● Prompt
When the line with "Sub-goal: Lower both" appears below, start repeating lines exactly, and keep going through the line with "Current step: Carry"; add nothing outside that span.

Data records
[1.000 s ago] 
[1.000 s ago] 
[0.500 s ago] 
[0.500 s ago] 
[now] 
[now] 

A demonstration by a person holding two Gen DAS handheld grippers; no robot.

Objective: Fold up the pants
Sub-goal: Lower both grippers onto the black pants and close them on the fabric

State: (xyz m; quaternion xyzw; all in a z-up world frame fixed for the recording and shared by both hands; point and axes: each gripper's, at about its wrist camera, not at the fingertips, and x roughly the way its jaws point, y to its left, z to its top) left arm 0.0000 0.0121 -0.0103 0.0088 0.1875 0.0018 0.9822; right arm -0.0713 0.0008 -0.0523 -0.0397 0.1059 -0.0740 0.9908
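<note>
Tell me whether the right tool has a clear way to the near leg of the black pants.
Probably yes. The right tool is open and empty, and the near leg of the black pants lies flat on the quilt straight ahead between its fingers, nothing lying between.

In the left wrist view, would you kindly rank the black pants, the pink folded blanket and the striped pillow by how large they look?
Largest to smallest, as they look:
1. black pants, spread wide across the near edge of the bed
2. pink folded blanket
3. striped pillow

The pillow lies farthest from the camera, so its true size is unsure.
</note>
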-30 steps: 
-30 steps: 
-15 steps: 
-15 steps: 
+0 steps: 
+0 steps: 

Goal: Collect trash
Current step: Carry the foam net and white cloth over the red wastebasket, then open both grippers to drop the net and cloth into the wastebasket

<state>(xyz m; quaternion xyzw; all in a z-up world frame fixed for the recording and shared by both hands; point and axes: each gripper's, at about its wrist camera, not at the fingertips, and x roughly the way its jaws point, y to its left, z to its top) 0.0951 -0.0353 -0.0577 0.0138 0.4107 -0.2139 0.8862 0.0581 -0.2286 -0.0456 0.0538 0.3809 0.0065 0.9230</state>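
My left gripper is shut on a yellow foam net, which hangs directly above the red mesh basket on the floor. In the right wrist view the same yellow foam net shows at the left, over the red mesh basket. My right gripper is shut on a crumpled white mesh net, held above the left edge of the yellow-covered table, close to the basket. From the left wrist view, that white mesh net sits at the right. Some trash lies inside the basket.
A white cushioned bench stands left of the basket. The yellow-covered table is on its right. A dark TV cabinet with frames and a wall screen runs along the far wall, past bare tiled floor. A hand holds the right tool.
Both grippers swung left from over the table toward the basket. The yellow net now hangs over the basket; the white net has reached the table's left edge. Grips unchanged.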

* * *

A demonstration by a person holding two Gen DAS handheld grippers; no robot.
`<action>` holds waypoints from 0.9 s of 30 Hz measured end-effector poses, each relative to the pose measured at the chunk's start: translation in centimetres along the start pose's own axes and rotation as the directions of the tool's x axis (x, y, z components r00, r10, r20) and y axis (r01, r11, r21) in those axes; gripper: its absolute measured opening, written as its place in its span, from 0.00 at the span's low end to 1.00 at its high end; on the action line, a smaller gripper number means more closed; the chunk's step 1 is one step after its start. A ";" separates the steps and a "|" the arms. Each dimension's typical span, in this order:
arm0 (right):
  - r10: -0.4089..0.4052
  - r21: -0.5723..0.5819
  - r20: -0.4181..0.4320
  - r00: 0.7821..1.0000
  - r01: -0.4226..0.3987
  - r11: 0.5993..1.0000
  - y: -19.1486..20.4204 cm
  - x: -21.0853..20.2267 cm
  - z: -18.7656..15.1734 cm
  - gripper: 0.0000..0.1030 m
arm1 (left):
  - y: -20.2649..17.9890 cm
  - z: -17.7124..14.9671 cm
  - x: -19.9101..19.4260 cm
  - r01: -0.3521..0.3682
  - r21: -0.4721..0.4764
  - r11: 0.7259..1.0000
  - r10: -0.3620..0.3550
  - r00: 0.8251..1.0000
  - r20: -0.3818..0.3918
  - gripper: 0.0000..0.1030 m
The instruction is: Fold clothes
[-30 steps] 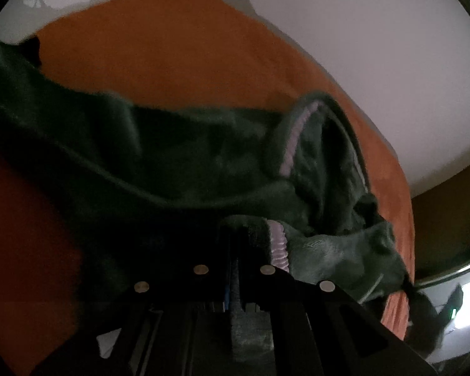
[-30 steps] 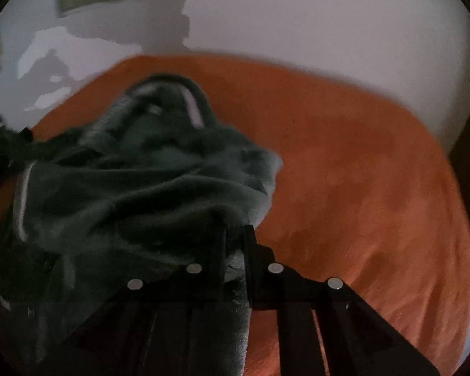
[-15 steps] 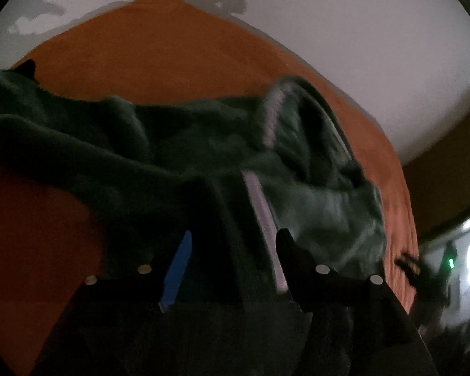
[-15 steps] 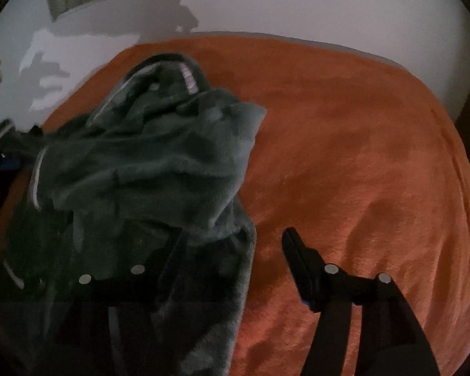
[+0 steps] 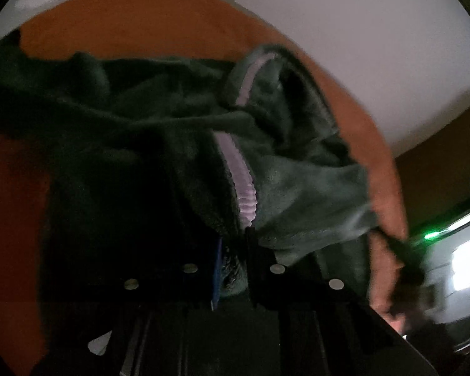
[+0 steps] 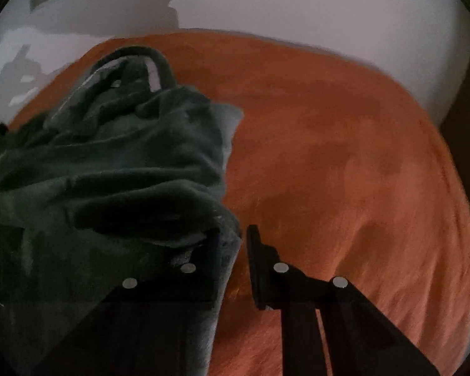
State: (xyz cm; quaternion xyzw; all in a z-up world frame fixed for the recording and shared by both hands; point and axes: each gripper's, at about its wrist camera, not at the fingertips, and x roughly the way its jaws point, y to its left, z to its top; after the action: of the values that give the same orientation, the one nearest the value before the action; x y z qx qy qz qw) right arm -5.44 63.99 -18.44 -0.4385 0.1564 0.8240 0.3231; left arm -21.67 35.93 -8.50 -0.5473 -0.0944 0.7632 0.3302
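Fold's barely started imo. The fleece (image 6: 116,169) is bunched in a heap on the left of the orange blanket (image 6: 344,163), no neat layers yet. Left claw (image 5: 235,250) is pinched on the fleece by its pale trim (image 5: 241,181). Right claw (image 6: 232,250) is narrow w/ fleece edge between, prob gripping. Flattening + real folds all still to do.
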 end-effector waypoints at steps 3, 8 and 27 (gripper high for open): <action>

● Answer for this exercise
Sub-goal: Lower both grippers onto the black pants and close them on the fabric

State: (xyz m; quaternion xyzw; all in a z-up world frame fixed for the recording and shared by both hands; point and axes: each gripper's, at about its wrist camera, not at the fingertips, and x roughly the way its jaws point, y to its left, z to its top) left arm 0.0000 0.0121 -0.0103 0.0088 0.1875 0.0018 0.9822; right arm -0.0713 0.0008 -0.0523 -0.0397 0.1059 -0.0740 0.9908
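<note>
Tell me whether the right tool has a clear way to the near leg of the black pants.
Probably yes. The right tool is open and empty, and the near leg of the black pants lies flat on the quilt straight ahead between its fingers, nothing lying between.

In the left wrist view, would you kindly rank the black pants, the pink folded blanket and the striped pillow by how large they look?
Largest to smallest, as they look:
1. black pants, spread wide across the near edge of the bed
2. pink folded blanket
3. striped pillow

The pillow lies farthest from the camera, so its true size is unsure.
</note>
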-30 steps: 
-30 steps: 
-15 steps: 
-15 steps: 
+0 steps: 
+0 steps: 

Goal: Collect trash
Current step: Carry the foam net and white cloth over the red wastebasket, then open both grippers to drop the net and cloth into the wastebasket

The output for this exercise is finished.